Après la reddition de l’Italie aux forces alliées en 1943, Evola s’est installé en Allemagne où il a passé le reste de la guerre et a également travaillé comme chercheur sur la franc-maçonnerie pour la SS Ahnenerbe à Vienne. Inspiré par le membre SS Herman Wirth, Evola réinterprète la perception de Guénon selon laquelle l’origine de la « Tradition Primordiale » est hyperboréenne 6, mais la théorie de Guénon est dénuée de racisme. Guénon, dans son « Introduction Générale à l’Etude des Doctrines Hindoues », a fait référence au mythe de l’origine aryenne des civilisations, une « illusion classique ». Guénon était néanmoins convaincu que la tradition hyperboréenne était la plus ancienne de l’humanité et qu’elle s’était étendue à différentes civilisations depuis le Pôle Nord 7.
Selon Joscelyn Godwin, « les grandes lignes de la préhistoire d’Evola ressemblent à celles de la théosophie, avec des racines lémuriennes, atlantes et aryennes qui se succèdent, et un déplacement de pôle marquant la transition d’une époque à l’autre. « 8 . Dans Révolte contre le Monde Moderne, Evola explique qu’il n’y a pas une tradition, mais deux : une tradition plus ancienne et dégénérée qui est féminine, matriarcale, non héroïque, associée aux restes de races telluriques négroïdes de la Lémurie ; et une tradition supérieure qui est masculine, héroïque, « uranienne » et purement aryo-hyperboréenne à l’origine.
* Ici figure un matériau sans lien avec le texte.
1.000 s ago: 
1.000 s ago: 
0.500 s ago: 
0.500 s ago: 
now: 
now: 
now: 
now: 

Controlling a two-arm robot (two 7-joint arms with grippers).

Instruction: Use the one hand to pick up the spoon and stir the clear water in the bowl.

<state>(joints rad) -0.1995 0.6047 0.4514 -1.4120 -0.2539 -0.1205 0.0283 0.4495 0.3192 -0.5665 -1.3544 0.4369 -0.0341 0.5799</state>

Cette dernière a plus tard donné naissance à une tradition occidentale-atlantique, qui combine des aspects des deux à travers les migrations historiques des Hyperboréens et leur assimilation dégénérée d’influences spirituelles exotiques du Sud.
Evola admire Himmler et considère les SS comme une élite modèle, dont il écrit dans la Vita Italiana : « Nous sommes enclins à penser que nous pouvons voir le noyau d’un Ordre au sens supérieur de la tradition dans le « Corps noir » » 9. Himmler charge alors Wiligut d’évaluer Evola. Apparemment jaloux, Wiligut conclut qu’« Evola fonctionne à partir d’un concept aryen de base mais ignore tout des institutions germaniques préhistoriques et de leur signification », domaines dans lesquels Wiligut était censé avoir excellé, et recommanda de rejeter la proposition « utopique » d’Evola 10.
David LIVINGSTONE
1 – Goodrick-Clarke. Black Sun, p. 116.
2 – “SS,” John Michael Greer, The New Encyclopedia of the Occult, (St. Paul, Minn: Llewellyn Publication, 2004) p. 450.
3 – Guido von List. The Secret of the Runes.
4 – Goodrick-Clarke. The Occult Roots of Nazism, p. 221.
5 – L. Pauwels and J. Bergier. The Morning of the Magicians (London: Souvenir Press, 2001, p. 197-198.
6 – Stéphane François. “The Nouvelle Droite and ‘Tradition’.” Journal for the Study of Radicalism , Vol. 8, No. 1 (Spring 2014), p. 98.
7 – Ibid.
8 – Godwin. Arktos, p. 60.
9 – (August 15, 1938).
10 – Sedgwick. Against the Modern World, p. 107.